Quem venceu o torneio de Roland Garros?

Esse texto não é sobre jogo de tênis. É sobre um momento espetacular em que o esporte transbordou as linhas da quadra e se transformou em símbolo. Símbolo de princípios claros. Uma aula não apenas de tênis do mais alto nível, mas uma aula de construção de reputação. E, confesso, um momento que me trouxe um sentimento de profundo alívio e de esperança nesta geração que vem por aí.
Esperança de ver dois jovens – Carlos Alcaraz e Jannik Sinner – iniciando suas carreiras já com valores tão sólidos e que, para mim, devem ser inegociáveis; que já entenderam o valor de competir com ética, com profundo respeito ao adversário e com muita integridade. Mesmo quando o próprio árbitro errava, ambos se posicionavam e mostravam que o ponto era do adversário, e não deles. Ou seja, quanta convicção de que ganhar essa final era o grande sonho dos dois, mas não a qualquer custo.
E que não se vence na velocidade acelerada que queremos na vida. Foram cinco horas e meia de jogo, recorde do torneio, em que ambos acolheram suas frustrações em quadra, perdoaram rapidamente seus erros mais bobos, nunca deixando de acreditar em si, seguindo em frente com resiliência, sem jamais desistir; sempre acreditando que era possível vencer mesmo quando o adversário estava prestes a ganhar a partida. Jogaram cada ponto como se fosse o último; disputaram cada game com a intensidade de quem sabe que está construindo algo muito maior do que um placar.
É claro que Alcaraz levantou o troféu. Mas, honestamente? Quem ganhou mesmo foi a esperança de que ainda temos jovens que não querem cortar caminho. Que entendem que a jornada importa e que jogar limpo também é vencer. Que é possível sim encarar o tie-break da vida com coragem, com humildade em aceitar quando o resultado é a derrota, e usá-la para forjar sua trajetória e fortalecer seus músculos emocionais. E que entende que o jogo só vale se for jogado com propósito e com valores inegociáveis.

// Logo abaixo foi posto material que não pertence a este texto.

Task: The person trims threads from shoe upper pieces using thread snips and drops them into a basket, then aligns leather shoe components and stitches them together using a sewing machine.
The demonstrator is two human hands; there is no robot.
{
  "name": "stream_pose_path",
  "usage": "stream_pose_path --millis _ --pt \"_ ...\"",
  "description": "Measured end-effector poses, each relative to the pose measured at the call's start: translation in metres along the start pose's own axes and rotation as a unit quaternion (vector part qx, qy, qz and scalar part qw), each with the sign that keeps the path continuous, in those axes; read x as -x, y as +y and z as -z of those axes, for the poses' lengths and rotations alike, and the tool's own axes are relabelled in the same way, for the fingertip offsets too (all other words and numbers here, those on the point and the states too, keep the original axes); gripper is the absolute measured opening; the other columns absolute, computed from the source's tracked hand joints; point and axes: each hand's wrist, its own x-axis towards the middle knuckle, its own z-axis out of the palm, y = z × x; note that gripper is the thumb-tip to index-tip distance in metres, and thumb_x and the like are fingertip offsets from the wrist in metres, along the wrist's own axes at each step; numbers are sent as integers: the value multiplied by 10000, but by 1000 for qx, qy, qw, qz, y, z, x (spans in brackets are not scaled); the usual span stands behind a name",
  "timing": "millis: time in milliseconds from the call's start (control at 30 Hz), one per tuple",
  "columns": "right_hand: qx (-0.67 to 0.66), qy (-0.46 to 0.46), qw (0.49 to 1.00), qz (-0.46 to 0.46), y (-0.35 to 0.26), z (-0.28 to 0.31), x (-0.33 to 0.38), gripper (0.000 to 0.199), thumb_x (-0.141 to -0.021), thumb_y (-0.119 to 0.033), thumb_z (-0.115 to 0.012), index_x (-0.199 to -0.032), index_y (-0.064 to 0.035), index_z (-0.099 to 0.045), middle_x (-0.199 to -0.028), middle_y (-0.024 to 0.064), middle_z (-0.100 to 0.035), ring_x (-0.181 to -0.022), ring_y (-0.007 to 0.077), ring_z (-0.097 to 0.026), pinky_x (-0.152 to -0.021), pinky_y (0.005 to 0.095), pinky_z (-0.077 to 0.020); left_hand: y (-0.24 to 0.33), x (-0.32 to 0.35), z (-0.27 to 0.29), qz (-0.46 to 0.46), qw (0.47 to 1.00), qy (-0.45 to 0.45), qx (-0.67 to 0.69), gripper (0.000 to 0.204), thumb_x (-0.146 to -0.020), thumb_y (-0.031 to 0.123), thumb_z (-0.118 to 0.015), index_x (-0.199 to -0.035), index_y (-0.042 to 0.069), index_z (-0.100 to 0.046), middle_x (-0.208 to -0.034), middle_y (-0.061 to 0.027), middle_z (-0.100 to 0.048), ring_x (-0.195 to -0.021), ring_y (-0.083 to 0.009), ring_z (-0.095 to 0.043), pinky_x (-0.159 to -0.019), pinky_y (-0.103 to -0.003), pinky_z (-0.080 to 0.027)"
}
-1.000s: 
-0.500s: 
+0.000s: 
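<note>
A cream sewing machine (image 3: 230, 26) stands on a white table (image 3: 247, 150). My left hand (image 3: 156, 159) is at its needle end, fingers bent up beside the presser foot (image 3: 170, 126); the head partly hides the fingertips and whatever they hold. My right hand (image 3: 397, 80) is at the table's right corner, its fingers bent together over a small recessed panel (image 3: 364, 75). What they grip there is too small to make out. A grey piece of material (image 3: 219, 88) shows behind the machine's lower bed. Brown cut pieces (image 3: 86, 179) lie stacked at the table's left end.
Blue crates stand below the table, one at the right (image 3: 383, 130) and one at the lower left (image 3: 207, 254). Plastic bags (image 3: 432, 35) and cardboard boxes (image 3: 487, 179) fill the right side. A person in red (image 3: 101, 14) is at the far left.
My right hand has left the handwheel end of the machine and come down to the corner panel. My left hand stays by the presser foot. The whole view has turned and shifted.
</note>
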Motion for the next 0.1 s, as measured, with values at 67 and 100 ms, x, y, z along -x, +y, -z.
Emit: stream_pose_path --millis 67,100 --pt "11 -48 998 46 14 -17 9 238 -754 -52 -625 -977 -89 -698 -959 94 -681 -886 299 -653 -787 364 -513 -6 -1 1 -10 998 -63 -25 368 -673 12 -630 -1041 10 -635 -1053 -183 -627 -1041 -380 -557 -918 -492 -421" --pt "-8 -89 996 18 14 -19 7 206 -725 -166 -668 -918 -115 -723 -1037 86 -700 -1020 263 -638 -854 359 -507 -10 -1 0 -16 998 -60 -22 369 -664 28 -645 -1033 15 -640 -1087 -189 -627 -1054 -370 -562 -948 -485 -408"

Ganhamos todos nós, como sociedade, ao ver que existem jovens que inspiram pelas atitudes e por suas escolhas de vida que transpiram verdade, cuidado, empatia, clareza de propósito, respeito com o adversário.
Façamos aqui uma rápida pausa, antes do espetáculo do grand slam na grama começar, para lembrar que é possível sim chegar longe sem abrir mão do que acreditamos. Que dá para conquistar o topo com disciplina, coerência nas atitudes mais simples, com resiliência, respeito e fair play.
No fim das contas, Alcaraz e Sinner deram uma aula de como é possível competir com o outro, sem ser contra o outro. Com competência técnica e humana. Eles nos lembraram que no tênis — como na vida — nem sempre quem levanta o troféu é o único vencedor. E que, no fim do jogo, o que fica mesmo não é o resultado do placar: é o exemplo, a construção da nossa reputação e o legado que estamos deixando para as próximas gerações.